Every single time I have been so damn certain that this was the time we’d finally found the thing that totally definitely helped in a large way.

And Open Phil's current CEO, Alexander Berger (again, from Losing):

I think it makes you want to just say wow, this is all really complicated and I should bring a lot of uncertainty and modesty to it. ... 

I think the more you keep considering these deeper levels of philosophy, these deeper levels of uncertainty about the nature of the world, the more you just feel like you’re on extremely unstable ground about everything. ... my life could totally turn out to cause great harm to others due to the complicated, chaotic nature of the universe in spite of my best intentions. ... I think it is true that we cannot in any way predict the impacts of our actions. And if you’re a utilitarian, that’s a very odd, scary, complicated thought. … 

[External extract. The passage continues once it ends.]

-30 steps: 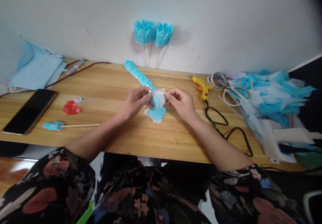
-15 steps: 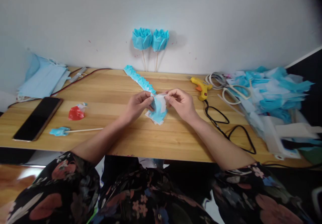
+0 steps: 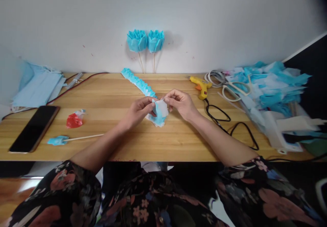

I think the EA community probably comes across as wildly overconfident about this stuff a lot of the time, because it’s like we’ve discovered these deep moral truths, then it’s like, “Wow, we have no idea.” I think we are all really very much – including me – naïve and ignorant about what impact we will have in the future. 

I’m going to rely on my everyday moral intuition that saving lives is good ... I think it’s maximizable, I think if everybody followed it, it would be good.

...

I’m not prepared to wait. The ethos of the Global Health and Wellbeing team is a bias to improving the world in concrete actionable ways as opposed to overthinking it or trying so hard to optimize that it becomes an obstacle to action. We feel deep, profound uncertainty about a lot of things, but we have a commitment to not let that prevent us from acting. 

I think there are a lot of ways in which the world is more chaotic than [we think]. [S]ometimes trying to be clever by one extra step can be worse than just using common sense.

Couldn't have said it better myself.